Background: Multiple myeloma (MM) has been studied by conventional cytogenetics and fluorescence in situ hybridization using DNA probes (FISH) on interphase nuclei and metaphase cells, but the relative clinical significance of proliferating (metaphase) versus non-proliferating (interphase) cells at diagnosis is poorly understood. We investigated a consecutive series of 154 patients (pts) with newly diagnosed untreated MM, and compared results for metaphase and interphase cells with survival.
Methods: Bone marrow within 30 days of diagnosis was analyzed by standard cytogenetics. Leftover cells were stored at −70°C. Interphase and metaphase FISH was done using probes for IGH, FGFR3, CCND1, c-MAF, D13S319, LAMP1, p53 and D17Z1 to detect t(4;14), t(11;14), t(14;16) and chromosome 13 or 17 anomalies, respectively. We analyzed <10 metaphases and 200 unselected interphase nuclei for each FISH probe set for each pt. Survival rates were estimated using Kaplan-Meier and differences in survival curves compared using log-rank test.
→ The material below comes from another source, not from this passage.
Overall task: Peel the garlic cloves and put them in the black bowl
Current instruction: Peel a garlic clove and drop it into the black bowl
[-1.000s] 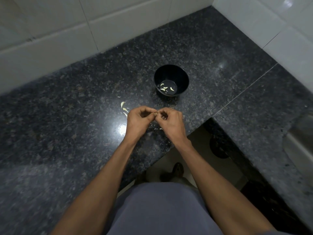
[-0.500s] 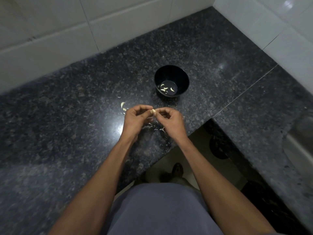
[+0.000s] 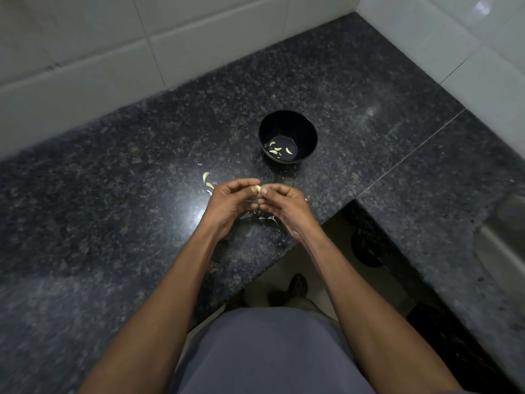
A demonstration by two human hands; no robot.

Results: 61 (39.6%) pts had abnormal metaphases by cytogenetics (43 pts) and/or FISH (46 pts): 12 (19.7%) had t(11;14) by cytogenetics (3 pts) and/or FISH (11 pts), 11 (18.0%) had t(4;14) by FISH but not cytogenetics, and 3 (4.9%) had t(14;16) by FISH but not cytogenetics. Metaphases with 13q- were seen in 30 pts (49.2%). Interphase FISH results were abnormal for 133 (86.3%) pts: mean percent neoplastic nuclei was 26.9 ± 21.6 (3.9 to 99.0). Mean percent plasma cells was 54.7 ± 24.6 (3.0 to 99.0). Each of the 61 pts with abnormal metaphases was also abnormal in interphase nuclei. Median survival for pts with ≥50% (20 pts) abnormal nuclei was 202 days vs. 1351 days for pts with <50% (134 pts) (p<0.001). Median survival for pts with abnormal metaphases (61 pts) was 587 days vs. 1404 days for pts with normal metaphases (93 pts) (p=0.002). Median survival was 381 days for 30 pts with 13q- metaphases compared with 1404 days for 38 pts with normal metaphases and 13q- interphase nuclei (p<0.001). Metaphase and interphase analysis along with other potential risk factors (hemoglobin <10, serum calcium ≥11, serum creatinine ≥2, plasma cell labeling index and percent bone marrow plasma cells) were evaluated by multivariate analysis using a stepwise selection in a Cox proportional hazards model. Only the observation of 13q- in metaphases or ≥50% abnormal interphase nuclei were significant predictors of survival.
Conclusions: Analysis of metaphases at diagnosis is important to detect proliferating disease which is a strong indicator of poor prognosis. Metaphase FISH is a necessary adjunct to conventional cytogenetics to detect cryptic t(4;14) and t(14;16), and accurately detect prognostic chromosome anomalies such as 13q-. Observing a 13q- in metaphase cells is a strong predictor of survival compared with observing 13q- in only interphase nuclei. At diagnosis, analysis of interphase nuclei is efficient, identifies an abnormal clone in 86% of pts and defines a subset of patients with ≥50% nuclei that have a poor prognosis. Since analysis of metaphases gives better prognostic information, interphase FISH is not a substitution in the cytogenetic work up of patients with MM.